My view is that both scientific viewpoints (empathy vs. internal emotional conflict) are saying the same thing. Empathy with characters is our own mind relating our story to the story we see presented before us. Research into the amygdala shows that emotional memory is largely a pattern-recognition process. When we see a pattern on screen that jives with a pattern in our own emotional memories, the tears begin to flow.

That’s why I believe it takes a little time to develop a connection with the characters on the screen, learn their story and relate to the significant forces in their lives. I often see news accounts or other videos that attempt to short-circuit this process. Often, they’ll cue the violins or introduce the slow-mo as a manipulative effect, in order to drag an emotional response out of viewers.

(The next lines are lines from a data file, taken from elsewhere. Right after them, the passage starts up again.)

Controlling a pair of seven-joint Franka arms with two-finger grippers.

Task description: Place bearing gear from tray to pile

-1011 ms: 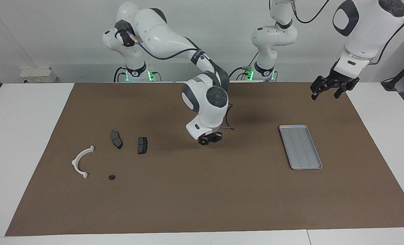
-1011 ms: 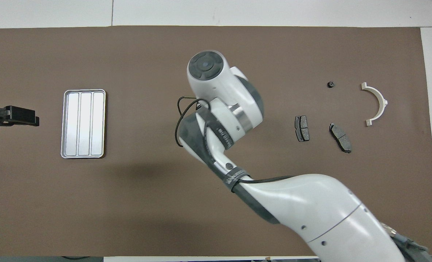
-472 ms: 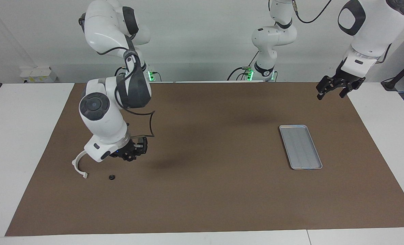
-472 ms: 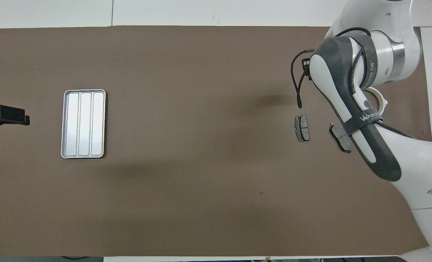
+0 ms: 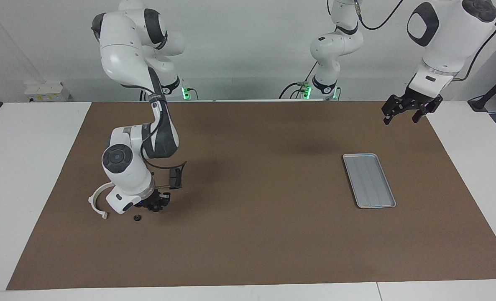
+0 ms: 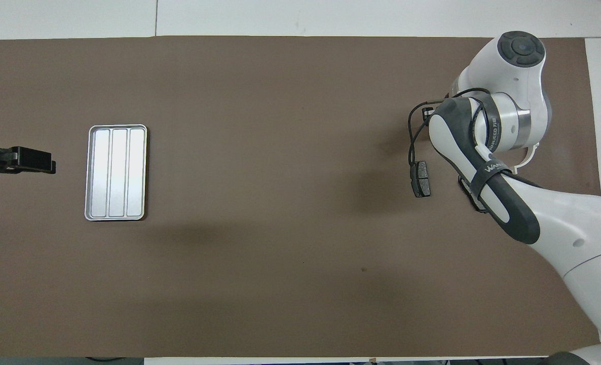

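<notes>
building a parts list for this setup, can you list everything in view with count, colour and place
tray: one, silver-grey, nothing in it, toward the left arm's end of the table
brown mat: one, covers most of the white table
white bracket: one, semicircular, toward the right arm's end, partly hidden by the arm
brake pads: two, dark grey; one in plain sight, one mostly under the arm
small round part: one, black, on the mat beside the bracket
right gripper: low over the mat beside the small round part
left gripper: open, raised over the mat's edge, waiting
</notes>
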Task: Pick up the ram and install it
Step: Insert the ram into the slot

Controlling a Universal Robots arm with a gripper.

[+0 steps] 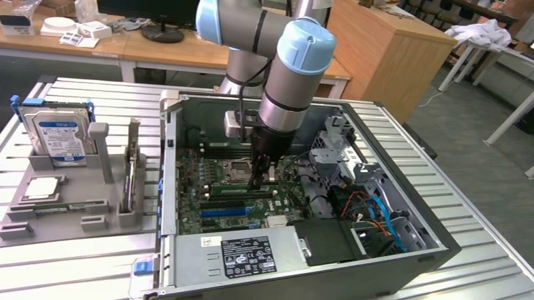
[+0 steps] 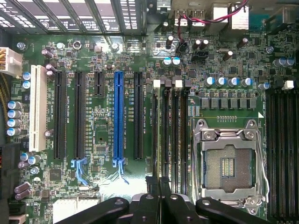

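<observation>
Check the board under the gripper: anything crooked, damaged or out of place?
Nothing stands out. The memory slots beside the empty CPU socket run straight and parallel, and the shut gripper hangs over them.

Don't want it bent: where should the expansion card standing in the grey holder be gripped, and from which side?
Probably its top edge, from above, jaws across the thin faces: the expansion card stands on edge, its bottom seated in the grey holder.

A slatted metal worktop (image 1: 84, 262) stands on a grey floor (image 1: 467, 156), with pale wooden desks (image 1: 150, 53) and a wooden cabinet (image 1: 392, 56) behind it.
</observation>
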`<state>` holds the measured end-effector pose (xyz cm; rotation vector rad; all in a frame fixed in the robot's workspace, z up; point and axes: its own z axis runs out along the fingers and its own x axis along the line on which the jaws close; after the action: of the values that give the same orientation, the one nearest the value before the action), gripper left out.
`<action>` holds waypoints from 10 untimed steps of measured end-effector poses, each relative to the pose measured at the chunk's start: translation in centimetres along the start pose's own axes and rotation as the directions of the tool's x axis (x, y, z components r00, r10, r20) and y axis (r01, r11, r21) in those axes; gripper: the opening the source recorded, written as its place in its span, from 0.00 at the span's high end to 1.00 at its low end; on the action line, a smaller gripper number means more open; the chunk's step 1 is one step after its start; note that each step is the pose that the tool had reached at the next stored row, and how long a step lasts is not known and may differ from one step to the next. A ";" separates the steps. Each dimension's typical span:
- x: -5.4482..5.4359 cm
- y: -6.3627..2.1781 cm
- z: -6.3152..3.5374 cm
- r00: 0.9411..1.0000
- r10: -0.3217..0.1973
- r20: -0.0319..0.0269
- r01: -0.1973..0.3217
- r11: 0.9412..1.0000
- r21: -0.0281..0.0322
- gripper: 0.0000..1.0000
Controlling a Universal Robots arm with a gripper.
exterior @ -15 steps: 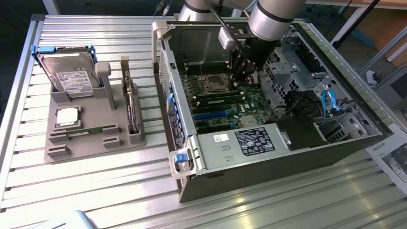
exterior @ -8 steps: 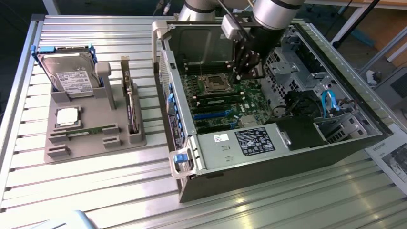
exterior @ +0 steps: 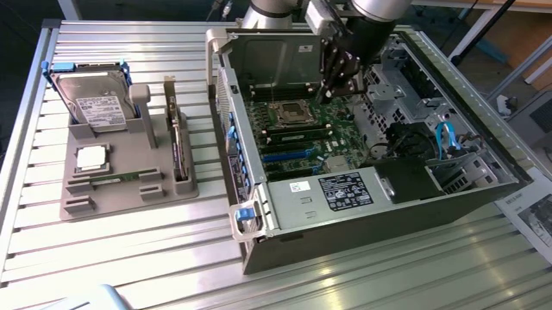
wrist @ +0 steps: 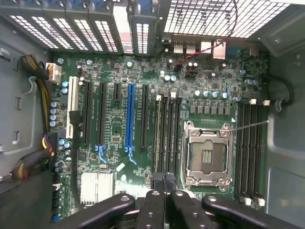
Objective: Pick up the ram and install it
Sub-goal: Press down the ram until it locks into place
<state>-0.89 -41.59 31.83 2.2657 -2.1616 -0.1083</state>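
Note:
The ram [exterior: 119, 175] is a thin green stick lying in a slot of the grey holder [exterior: 129, 194] on the table, at the exterior view's left. My gripper [exterior: 327, 95] is far from it, inside the open computer case [exterior: 345, 213], hanging over the motherboard [exterior: 298, 139] near the processor socket [exterior: 289, 111]. In the wrist view my gripper [wrist: 164, 180] is shut with nothing between its fingers. Below it lie black memory slots [wrist: 165, 133] beside the processor socket [wrist: 207, 155], and more slots [wrist: 250, 152] on the socket's other side.
The holder also carries a hard drive [exterior: 95, 97], a square silver processor [exterior: 90, 157] and an upright circuit card [exterior: 175, 139]. Case walls, a drive cage [exterior: 267, 58], cables [exterior: 444, 139] and a power supply [exterior: 345, 190] surround the motherboard. The table is slatted metal [exterior: 129, 258].

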 end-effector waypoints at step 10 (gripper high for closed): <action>-0.1 0.16 -2.85 1.000 0.000 0.000 0.000 1.000 0.007 0.90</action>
<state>-0.89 -41.59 34.69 2.2692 -2.1649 -0.1010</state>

It’s far better to refrain from overtly emotional trappings until the scene itself, the story we are telling, is authentically told and fully actualized. Then the reality of what is being witnessed can touch those soul-chords without making the audience feel as though they’ve been manipulated.

No question, strong visual memories such as graduation, victory on the athletic field, hearing the alma mater etc. are what make alumni vulnerable to manipulation in this way… so I try to reserve these tools for genuine moments when the stars are aligned and the logical basis for agreement is already established … the case has been made, so to speak, and now sympathetic or empathetic emotion has become appropriate without violating the integrity of the college’s communication effort.